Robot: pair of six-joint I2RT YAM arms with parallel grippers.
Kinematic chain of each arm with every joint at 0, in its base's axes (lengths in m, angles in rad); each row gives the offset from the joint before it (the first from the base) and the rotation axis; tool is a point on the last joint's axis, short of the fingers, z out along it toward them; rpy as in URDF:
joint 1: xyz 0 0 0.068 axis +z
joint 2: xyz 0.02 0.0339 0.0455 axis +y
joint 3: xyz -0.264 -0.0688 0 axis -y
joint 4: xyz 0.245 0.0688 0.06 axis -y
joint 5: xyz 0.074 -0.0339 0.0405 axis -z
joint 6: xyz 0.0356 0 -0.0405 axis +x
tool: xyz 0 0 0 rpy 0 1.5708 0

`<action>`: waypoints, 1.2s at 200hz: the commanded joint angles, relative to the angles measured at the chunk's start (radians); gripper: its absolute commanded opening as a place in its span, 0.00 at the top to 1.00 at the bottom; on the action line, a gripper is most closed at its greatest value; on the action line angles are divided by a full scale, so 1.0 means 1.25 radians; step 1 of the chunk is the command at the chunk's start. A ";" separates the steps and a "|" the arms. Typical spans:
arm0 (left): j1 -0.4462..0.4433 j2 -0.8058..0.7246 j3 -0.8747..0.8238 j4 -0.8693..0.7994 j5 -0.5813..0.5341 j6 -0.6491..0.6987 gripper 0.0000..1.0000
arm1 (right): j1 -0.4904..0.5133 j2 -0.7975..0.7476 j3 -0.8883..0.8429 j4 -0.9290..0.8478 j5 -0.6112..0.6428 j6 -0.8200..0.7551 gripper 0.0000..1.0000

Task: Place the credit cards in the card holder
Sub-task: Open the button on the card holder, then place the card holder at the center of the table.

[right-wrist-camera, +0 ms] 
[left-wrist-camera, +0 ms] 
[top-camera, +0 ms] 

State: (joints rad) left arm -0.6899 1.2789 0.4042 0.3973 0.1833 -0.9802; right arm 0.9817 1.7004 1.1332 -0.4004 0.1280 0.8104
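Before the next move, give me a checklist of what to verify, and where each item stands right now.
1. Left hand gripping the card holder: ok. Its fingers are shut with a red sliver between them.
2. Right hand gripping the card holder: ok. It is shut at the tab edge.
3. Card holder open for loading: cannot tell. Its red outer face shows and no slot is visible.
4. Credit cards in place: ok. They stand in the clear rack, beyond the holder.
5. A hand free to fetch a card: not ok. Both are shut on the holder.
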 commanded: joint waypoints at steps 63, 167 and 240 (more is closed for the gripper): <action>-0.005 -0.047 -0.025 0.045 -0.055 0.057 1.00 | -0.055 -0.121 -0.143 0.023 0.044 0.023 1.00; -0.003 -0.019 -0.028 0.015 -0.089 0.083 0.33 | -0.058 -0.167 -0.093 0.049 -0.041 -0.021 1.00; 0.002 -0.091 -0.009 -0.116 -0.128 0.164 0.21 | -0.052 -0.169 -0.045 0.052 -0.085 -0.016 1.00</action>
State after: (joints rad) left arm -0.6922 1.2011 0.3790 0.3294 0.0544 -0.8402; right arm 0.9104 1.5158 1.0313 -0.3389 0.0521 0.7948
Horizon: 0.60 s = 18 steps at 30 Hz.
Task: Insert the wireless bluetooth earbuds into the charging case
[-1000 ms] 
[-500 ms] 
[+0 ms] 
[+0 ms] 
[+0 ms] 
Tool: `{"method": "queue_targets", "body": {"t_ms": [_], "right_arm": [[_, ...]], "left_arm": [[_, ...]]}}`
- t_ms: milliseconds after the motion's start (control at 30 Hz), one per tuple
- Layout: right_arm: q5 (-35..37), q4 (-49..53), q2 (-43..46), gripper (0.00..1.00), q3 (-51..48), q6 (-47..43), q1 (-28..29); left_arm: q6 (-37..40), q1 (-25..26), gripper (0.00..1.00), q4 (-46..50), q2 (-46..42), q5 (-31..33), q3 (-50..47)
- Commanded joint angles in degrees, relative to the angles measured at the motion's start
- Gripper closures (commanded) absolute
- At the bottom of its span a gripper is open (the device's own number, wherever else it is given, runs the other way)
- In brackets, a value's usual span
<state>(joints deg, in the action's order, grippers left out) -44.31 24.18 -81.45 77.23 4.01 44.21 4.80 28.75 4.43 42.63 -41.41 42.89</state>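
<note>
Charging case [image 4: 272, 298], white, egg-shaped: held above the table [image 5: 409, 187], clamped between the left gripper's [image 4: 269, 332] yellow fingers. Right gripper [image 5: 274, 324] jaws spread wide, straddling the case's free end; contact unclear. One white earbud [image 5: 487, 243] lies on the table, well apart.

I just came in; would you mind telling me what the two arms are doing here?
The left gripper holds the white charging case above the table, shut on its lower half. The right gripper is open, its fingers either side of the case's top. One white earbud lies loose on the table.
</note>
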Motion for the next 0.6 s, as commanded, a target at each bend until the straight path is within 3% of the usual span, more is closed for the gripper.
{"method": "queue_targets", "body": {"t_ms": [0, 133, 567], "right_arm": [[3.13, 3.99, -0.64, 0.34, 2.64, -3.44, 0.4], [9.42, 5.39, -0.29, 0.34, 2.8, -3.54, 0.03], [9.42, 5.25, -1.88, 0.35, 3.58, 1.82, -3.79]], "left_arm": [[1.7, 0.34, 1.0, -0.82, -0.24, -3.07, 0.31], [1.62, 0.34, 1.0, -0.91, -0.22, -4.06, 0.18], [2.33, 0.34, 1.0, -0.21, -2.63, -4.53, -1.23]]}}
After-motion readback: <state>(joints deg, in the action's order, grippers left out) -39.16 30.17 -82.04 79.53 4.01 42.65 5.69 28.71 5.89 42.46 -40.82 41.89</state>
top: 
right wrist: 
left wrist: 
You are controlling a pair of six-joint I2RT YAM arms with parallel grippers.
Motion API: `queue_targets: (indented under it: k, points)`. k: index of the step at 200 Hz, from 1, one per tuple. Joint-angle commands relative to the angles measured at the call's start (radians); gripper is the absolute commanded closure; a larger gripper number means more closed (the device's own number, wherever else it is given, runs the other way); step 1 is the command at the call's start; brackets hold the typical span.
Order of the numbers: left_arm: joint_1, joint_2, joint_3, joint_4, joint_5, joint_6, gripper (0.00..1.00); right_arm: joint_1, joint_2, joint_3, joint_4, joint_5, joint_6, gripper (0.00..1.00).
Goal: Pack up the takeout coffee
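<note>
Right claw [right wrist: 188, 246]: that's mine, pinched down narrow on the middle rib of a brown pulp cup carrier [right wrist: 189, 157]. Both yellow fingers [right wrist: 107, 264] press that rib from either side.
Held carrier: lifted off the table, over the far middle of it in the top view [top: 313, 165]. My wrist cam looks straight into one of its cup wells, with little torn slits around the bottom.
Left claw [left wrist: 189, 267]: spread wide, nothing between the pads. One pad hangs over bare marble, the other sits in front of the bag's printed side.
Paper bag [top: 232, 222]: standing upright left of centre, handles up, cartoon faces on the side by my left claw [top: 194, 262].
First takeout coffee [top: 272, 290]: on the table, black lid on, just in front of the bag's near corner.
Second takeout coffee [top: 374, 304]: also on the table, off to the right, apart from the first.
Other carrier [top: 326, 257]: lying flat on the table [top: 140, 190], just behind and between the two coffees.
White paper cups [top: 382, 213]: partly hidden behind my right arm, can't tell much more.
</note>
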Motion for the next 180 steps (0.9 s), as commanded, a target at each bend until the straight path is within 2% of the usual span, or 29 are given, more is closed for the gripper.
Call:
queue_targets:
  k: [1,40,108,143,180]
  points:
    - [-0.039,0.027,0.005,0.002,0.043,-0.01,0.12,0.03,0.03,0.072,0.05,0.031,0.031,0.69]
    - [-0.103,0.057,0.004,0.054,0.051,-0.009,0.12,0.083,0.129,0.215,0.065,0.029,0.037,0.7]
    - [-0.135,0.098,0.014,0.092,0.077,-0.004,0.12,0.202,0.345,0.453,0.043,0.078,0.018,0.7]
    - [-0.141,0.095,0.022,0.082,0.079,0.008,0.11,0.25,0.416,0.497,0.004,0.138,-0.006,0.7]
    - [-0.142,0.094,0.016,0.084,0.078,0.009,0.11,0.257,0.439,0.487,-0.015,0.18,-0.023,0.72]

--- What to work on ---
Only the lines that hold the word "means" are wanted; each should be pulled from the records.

--- Task response ---
`<action>`: waypoints, 1.2s at 200hz: the commanded joint angles, relative to the angles measured at the chunk's start (radians); gripper: its absolute commanded opening as a place in its span, 0.00 at the top to 1.00 at the bottom; on the action line, a gripper is most closed at its greatest value; on the action line angles are divided by a full scale, so 1.0 means 1.25 radians; step 1 of the chunk is the command at the chunk's start. A ";" separates the steps and a "|" the arms. Typical spans:
Motion API: `queue_targets: (indented under it: k, points)`. k: index of the step at 200 Hz, from 1, one per tuple. Joint-angle commands relative to the angles measured at the call's start (radians); gripper is the absolute commanded closure; a larger gripper number means more closed (the device's own number, wherever else it is given, runs the other way); step 1 is the command at the call's start; brackets hold the typical span.

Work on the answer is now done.